Exercise: Reproduce the entire listing exactly. Leave the pictures out.

Material provided:
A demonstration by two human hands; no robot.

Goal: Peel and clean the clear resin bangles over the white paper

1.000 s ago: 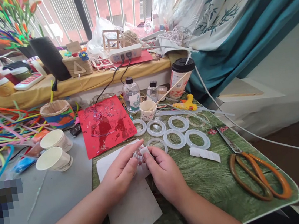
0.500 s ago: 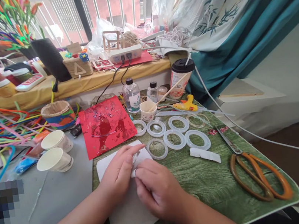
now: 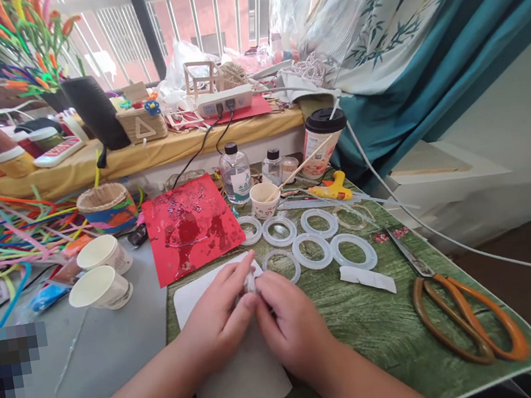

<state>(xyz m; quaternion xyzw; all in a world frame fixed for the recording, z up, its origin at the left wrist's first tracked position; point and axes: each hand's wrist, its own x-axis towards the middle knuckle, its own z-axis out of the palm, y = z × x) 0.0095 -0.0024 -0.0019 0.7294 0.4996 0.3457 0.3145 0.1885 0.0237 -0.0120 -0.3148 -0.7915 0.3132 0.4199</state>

Answer:
A demonstration by two human hands; no robot.

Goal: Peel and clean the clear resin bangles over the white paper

1.000 s ago: 
0.500 s ago: 
now: 

<state>(xyz m; quaternion xyzw; all in a world frame fixed for the recording, z up, its origin at the left wrist's first tracked position; point and axes: each hand's wrist, its own x-axis towards the middle knuckle, its own z-axis out of the palm, y = z × x) 0.0095 -0.0024 -0.0019 0.7294 0.4996 0.3457 0.3145 0.1885 0.0237 -0.0120 -0.3148 -0.7915 0.3132 0.4199</state>

This output is finished.